Task instructions — Repeat the lines of the listing below exactly, starting at the line that contains "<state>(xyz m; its" and running through the last line, both included, and only those.

________________________

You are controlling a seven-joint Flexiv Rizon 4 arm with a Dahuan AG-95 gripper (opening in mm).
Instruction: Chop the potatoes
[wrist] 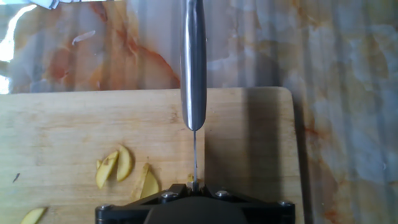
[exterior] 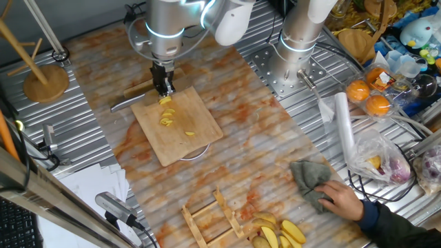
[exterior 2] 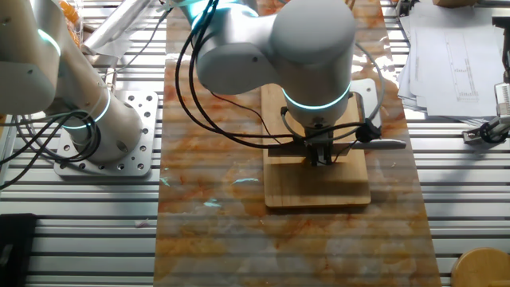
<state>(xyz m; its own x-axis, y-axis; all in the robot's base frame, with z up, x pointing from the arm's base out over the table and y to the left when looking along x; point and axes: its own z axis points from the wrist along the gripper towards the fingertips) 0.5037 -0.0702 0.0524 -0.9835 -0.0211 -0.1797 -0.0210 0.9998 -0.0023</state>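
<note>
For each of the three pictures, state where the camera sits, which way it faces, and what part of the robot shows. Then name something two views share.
One fixed view: high, off one side of the table, looking down at the bamboo cutting board; arm and gripper show.
The other fixed view: opposite side, looking down; the arm's bulk hides much of the board.
Hand view: on the hand, looking along the knife at the potato slices.
Shared: board and knife appear in all three.

Marbled table (exterior: 269,158): bamboo cutting board (exterior: 180,132), grey cloth (exterior: 309,180), wedge pile (exterior: 279,233).
</note>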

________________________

Response to this exercise —
<state>(xyz m; its own x-axis, y-axis; all in the robot's base frame, with z up, x pointing from the arm's base out over the table and y to the left when looking along x; point and axes: its own z axis points from the wrist along the gripper towards the fingertips) 0.5037 -0.0702 0.0524 -0.9835 -0.0211 -0.1797 -0.0210 0.9998 -0.0023</state>
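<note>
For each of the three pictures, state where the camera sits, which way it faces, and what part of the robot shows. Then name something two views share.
One fixed view: high, off one side of the table, looking down at the bamboo cutting board; arm and gripper show.
The other fixed view: opposite side, looking down; the arm's bulk hides much of the board.
Hand view: on the hand, looking along the knife at the potato slices.
Shared: board and knife appear in all three.

Marbled table (exterior: 269,158): bamboo cutting board (exterior: 180,132), grey cloth (exterior: 309,180), wedge pile (exterior: 279,233).
</note>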

With that, the exercise is done.